Es gibt, wie bei anderen Instrumenten, auch bei den Mundharmonikas verschiedene Typen. So sind Vorspiel-, Begleit- und Bass-Mulörgeli erhältlich, welche verschieden gebaut sind. Zudem existieren auch verschiedene Hersteller. Werner verriet mir, dass er Hohner-Mulörgeli spiele.

Einige Mundharmonika-Hersteller wie „Loreley“ sind eingegangen. Die Firma Hohner stellt auch keine Mulörgeli mehr her. Werner hat aber in Deutschland einen Spezialisten (einen ehemaligen Mitarbeiter von Hohner) gefunden, der ihm seine Instrumente wartet und stimmt. Dieser Spezialist stellt ihm aber auch nach seinen Wünschen neue Mulörgeli mit spezieller Stimmung her, welche es sonst nirgends gibt.

Werner besitzt für jede der 12 Tonarten ein eigens dafür gestimmtes Mulörgeli.
Gespielt wurden und werden im Muotathal meistens diatonische Mulörgeli. Das „Mundharmonika-Quartett Muotathal“ spielte während zwei Jahren auch mal auf chromatischen Mundharmonikas. Sie seien aber wieder auf die diatonischen Instrumente zurückgekehrt.

Seppälers Werner hört man auch heutzutage noch recht häufig Mundharmonika spielen. So tritt er mit der „Sunnämusig“ jeden Dienstagnachmittag im Restaurant Alpenrösli (Muotathal) auf. Diese Formation besteht aus vier Pensionierten. Nebst Werner sind Josef Inderbitzin (Sunnäwirt, Akkordeon), Josef Ulrich („Pitschä“, Gitarre) und Ernst Betschart („Märtuls“, Klavier) dabei. Man kann sagen: Pensionierte spielen für Pensionierte, natürlich auch für andere.
Die Sunnämusig wurde im Jahr 2010 gegründet und spielte zuerst im Restaurant Sonne (daher der Name). Nach dem Schliessen der Sonne spielt die Formation nun im Restaurant Alpenrösli.

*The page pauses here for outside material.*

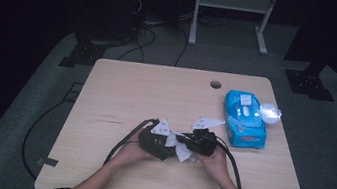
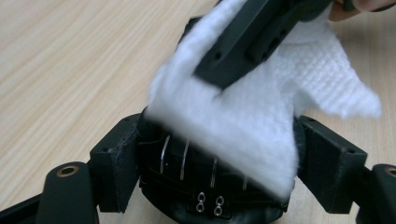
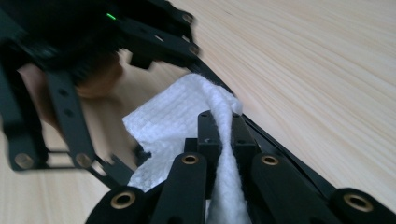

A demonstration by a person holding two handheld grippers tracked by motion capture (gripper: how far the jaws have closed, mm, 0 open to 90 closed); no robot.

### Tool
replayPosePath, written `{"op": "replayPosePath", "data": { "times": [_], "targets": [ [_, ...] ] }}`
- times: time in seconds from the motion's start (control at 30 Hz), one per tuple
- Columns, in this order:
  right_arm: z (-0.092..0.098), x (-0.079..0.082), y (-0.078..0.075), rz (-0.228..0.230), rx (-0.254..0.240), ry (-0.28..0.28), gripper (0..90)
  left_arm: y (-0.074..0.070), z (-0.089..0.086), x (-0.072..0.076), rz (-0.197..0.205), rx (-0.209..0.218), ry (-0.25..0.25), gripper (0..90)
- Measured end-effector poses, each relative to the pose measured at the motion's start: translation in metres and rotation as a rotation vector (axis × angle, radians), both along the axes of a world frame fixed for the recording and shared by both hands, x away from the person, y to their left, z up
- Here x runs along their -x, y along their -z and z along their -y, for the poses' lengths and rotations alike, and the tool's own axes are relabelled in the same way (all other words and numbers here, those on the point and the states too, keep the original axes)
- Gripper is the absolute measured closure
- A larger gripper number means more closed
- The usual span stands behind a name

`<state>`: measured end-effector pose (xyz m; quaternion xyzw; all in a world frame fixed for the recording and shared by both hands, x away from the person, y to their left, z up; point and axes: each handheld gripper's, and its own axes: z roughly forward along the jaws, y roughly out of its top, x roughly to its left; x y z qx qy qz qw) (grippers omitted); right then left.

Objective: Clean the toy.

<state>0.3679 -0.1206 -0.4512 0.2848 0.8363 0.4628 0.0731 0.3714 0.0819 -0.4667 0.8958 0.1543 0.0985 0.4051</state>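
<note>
My left gripper [image 1: 168,148] and right gripper [image 1: 182,145] meet tip to tip at the table's middle front, each in a hand. In the left gripper view my left gripper [image 2: 219,163] has its jaws closed on the two sides of a black object with thin metal strips [image 2: 187,179]. A white wipe [image 2: 252,121] is draped over that object. My right gripper [image 3: 219,125] is shut on a fold of the wipe [image 3: 173,116] and presses it down from above onto the object. Most of the object lies hidden under the wipe.
A blue pack of wipes [image 1: 244,118] lies at the right of the wooden table [image 1: 156,93], with a small clear round thing [image 1: 270,112] beside it. A cable hole [image 1: 215,85] sits near the far edge. Cables trail from both grippers off the front.
</note>
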Motion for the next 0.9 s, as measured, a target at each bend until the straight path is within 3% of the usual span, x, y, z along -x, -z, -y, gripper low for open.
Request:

Natürlich muss ich das Kapitel über die Muotathaler Mulörgeler für den Schwyzer Heft-Text kräftig kürzen. Da ich aber bis Ende Februar am Sammeln bin, notiere ich mir alles, was ich über unsere Volksmusik in Erfahrung bringen kann. Dies wiederum führt dazu, dass ihr, meine lieben Leser, so quasi in den Genuss einer „Voll-Version“ von gewissen Kapiteln kommt, welche im Heft leider nur mit ein paar Zeilen abgehandelt werden dürfen. Dies aus Platzgründen, sonst würde aus dem kleinen Büchlein ein „Riesen-Schunken“.